YOUR GOAL: Write out exactly the lines of the entries below from the one holding "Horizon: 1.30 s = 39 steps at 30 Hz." to the one holding "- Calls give", inclusive, and leave out all other lines.

MATERIAL FOR THE TASK:

[Start of section]

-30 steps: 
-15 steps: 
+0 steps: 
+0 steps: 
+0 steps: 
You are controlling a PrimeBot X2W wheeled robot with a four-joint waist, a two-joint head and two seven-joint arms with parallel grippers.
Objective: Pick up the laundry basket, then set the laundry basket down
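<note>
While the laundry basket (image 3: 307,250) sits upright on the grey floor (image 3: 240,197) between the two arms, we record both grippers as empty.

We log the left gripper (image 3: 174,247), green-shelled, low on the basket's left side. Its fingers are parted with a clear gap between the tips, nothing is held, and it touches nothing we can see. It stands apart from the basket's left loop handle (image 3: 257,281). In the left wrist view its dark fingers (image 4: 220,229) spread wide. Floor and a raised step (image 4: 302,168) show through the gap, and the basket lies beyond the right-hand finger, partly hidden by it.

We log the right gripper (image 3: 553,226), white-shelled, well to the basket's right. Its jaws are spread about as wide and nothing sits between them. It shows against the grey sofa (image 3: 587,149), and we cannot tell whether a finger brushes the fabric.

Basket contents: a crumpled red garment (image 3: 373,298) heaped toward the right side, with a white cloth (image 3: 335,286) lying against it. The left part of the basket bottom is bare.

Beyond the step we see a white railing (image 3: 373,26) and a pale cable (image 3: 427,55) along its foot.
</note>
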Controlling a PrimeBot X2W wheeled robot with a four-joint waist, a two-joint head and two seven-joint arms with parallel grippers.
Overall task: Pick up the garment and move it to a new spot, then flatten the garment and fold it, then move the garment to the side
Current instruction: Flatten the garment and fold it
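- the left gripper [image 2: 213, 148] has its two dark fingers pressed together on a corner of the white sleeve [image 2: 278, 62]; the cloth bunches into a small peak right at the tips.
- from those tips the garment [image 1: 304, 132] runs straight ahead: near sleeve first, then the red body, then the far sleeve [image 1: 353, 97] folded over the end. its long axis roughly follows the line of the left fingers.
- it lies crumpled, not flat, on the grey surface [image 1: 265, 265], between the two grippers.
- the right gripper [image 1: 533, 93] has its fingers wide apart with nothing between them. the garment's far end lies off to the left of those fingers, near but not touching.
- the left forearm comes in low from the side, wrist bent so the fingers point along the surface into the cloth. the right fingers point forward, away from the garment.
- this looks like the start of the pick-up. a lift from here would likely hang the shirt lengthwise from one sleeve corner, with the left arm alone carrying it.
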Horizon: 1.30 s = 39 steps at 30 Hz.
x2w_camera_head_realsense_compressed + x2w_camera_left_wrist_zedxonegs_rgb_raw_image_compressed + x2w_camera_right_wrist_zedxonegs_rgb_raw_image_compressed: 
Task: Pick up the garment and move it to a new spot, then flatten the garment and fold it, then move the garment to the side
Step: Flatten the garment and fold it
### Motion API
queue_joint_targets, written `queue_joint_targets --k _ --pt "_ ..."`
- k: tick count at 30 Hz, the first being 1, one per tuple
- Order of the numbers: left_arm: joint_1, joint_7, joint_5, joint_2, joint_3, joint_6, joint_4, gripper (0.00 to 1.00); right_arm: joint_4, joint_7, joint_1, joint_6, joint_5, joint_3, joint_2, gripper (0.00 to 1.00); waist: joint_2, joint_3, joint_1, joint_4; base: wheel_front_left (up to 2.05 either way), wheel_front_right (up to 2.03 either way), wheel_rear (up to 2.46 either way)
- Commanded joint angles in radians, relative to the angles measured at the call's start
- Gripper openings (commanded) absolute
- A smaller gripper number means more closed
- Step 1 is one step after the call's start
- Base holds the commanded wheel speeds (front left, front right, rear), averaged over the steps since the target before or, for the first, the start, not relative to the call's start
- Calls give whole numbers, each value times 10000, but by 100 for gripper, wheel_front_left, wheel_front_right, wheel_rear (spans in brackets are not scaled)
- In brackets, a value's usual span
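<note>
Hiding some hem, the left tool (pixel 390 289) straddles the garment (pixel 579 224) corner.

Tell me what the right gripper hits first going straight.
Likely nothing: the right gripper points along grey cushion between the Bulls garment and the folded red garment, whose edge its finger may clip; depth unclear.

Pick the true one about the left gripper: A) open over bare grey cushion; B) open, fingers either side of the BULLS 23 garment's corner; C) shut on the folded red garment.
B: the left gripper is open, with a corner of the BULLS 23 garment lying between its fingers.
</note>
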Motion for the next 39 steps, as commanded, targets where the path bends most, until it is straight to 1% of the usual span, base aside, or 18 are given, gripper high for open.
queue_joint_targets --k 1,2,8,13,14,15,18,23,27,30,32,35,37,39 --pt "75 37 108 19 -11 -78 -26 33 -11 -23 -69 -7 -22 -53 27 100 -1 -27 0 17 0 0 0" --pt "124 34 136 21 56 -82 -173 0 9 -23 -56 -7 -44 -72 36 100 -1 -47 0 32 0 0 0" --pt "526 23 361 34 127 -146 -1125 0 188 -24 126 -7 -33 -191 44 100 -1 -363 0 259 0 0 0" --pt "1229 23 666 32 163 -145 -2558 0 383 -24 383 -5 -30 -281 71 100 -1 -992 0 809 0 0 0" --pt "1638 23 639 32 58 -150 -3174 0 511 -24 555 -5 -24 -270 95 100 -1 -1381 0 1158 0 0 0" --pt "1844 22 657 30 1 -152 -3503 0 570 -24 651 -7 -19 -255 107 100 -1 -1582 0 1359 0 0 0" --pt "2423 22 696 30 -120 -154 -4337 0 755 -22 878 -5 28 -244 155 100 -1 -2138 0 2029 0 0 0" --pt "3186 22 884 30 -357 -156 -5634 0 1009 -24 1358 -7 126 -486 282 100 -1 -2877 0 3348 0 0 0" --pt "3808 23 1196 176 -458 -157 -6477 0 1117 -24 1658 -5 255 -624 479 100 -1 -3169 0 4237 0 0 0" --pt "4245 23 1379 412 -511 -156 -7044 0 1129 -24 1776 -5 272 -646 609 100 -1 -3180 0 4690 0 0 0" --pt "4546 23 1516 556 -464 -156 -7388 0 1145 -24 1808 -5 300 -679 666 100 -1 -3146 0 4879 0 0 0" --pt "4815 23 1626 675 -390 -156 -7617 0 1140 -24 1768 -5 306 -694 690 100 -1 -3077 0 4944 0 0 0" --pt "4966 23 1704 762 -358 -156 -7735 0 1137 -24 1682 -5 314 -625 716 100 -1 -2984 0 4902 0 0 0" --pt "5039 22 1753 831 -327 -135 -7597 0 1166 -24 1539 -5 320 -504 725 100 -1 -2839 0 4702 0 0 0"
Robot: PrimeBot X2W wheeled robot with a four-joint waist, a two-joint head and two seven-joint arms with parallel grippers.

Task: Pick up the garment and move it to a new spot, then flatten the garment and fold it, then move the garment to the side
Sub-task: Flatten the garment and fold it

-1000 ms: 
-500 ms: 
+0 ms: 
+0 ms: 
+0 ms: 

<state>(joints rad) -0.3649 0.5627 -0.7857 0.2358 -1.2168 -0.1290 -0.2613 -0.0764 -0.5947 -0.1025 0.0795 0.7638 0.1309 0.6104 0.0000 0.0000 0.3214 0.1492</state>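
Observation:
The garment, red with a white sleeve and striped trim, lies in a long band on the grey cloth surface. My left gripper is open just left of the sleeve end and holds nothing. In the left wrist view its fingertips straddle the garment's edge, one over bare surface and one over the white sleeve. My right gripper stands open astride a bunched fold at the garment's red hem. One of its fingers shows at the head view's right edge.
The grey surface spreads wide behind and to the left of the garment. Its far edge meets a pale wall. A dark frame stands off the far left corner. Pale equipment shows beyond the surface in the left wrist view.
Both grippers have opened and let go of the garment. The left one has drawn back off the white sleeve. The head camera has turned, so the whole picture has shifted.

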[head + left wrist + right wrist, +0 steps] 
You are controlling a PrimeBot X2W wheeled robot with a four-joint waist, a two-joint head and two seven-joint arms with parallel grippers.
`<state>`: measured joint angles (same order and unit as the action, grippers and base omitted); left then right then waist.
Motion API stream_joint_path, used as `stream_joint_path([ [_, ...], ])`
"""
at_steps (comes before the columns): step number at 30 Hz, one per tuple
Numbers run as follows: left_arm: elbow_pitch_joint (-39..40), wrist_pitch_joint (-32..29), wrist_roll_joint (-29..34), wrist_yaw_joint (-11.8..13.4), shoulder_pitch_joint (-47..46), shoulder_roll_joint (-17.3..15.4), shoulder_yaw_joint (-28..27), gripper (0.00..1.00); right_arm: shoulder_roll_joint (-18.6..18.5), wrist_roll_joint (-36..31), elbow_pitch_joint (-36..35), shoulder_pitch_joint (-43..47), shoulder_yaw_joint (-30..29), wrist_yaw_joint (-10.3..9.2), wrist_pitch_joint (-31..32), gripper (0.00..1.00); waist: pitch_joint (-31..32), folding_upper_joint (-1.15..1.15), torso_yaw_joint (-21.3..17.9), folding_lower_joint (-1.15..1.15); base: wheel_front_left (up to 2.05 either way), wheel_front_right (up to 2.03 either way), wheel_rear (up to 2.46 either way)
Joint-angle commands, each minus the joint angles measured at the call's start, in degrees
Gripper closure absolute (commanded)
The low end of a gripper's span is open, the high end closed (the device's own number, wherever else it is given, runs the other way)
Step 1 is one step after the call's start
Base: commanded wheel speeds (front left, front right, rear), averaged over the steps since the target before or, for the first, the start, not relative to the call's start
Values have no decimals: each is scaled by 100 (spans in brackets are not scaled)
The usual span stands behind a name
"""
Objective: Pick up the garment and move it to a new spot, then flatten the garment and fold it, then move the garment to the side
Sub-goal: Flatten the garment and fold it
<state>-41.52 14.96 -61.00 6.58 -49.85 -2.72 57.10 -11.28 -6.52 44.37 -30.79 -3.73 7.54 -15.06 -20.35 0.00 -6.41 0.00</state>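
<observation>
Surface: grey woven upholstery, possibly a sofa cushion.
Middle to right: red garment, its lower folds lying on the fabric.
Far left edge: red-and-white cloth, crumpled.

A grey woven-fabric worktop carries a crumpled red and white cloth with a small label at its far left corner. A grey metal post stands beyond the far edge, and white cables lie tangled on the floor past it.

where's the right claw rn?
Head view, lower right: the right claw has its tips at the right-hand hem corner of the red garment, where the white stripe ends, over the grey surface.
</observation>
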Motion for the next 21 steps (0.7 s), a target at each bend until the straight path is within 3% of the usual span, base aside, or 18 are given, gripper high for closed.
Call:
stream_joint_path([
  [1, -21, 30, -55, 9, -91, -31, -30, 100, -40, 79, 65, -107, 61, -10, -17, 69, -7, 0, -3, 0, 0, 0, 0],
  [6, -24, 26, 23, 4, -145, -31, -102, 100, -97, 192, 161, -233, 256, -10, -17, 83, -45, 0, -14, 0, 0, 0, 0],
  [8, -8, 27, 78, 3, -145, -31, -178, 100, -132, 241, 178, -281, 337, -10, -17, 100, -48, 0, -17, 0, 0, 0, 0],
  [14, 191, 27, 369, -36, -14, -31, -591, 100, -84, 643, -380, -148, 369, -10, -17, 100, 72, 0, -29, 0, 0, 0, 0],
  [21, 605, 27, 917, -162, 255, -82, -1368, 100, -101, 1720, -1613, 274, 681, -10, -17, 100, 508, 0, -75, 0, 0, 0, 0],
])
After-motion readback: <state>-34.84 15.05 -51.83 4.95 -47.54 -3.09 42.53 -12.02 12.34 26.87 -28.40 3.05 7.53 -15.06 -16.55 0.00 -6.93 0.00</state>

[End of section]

TASK OUTPUT:
Horizon: 1.30 s = 39 steps at 30 Hz.
x2w_camera_head_realsense_compressed + x2w_camera_left_wrist_zedxonegs_rgb_raw_image_compressed + x2w_camera_right_wrist_zedxonegs_rgb_raw_image_compressed: 
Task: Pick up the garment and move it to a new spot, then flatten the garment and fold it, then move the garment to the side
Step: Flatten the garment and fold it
### Motion API
queue_joint_targets, written `queue_joint_targets --k _ --pt "_ ..."`
- k: tick count at 30 Hz, the first being 1, one per tuple
- Order of the numbers: left_arm: joint_1, joint_7, joint_5, joint_2, joint_3, joint_6, joint_4, gripper (0.00 to 1.00); right_arm: joint_4, joint_7, joint_1, joint_6, joint_5, joint_3, joint_2, gripper (0.00 to 1.00); waist: joint_2, joint_3, joint_1, joint_4; base: wheel_front_left (up to 2.05 either way), wheel_front_right (up to 2.03 either way), wheel_rear (up to 2.46 either way)
- Commanded joint angles in radians, relative to the angles measured at the call's start
- Gripper openings (commanded) absolute
- A smaller gripper number means more closed
- Step 1 is one step after the call's start
- Base holds the commanded wheel speeds (front left, front right, rear), averaged over the steps since the target before or, for the first, the start, not relative to the call's start
- Calls give whole numbers, each value times 10000, but by 100 for gripper, wheel_front_left, wheel_front_right, wheel_rear (spans in brackets are not scaled)

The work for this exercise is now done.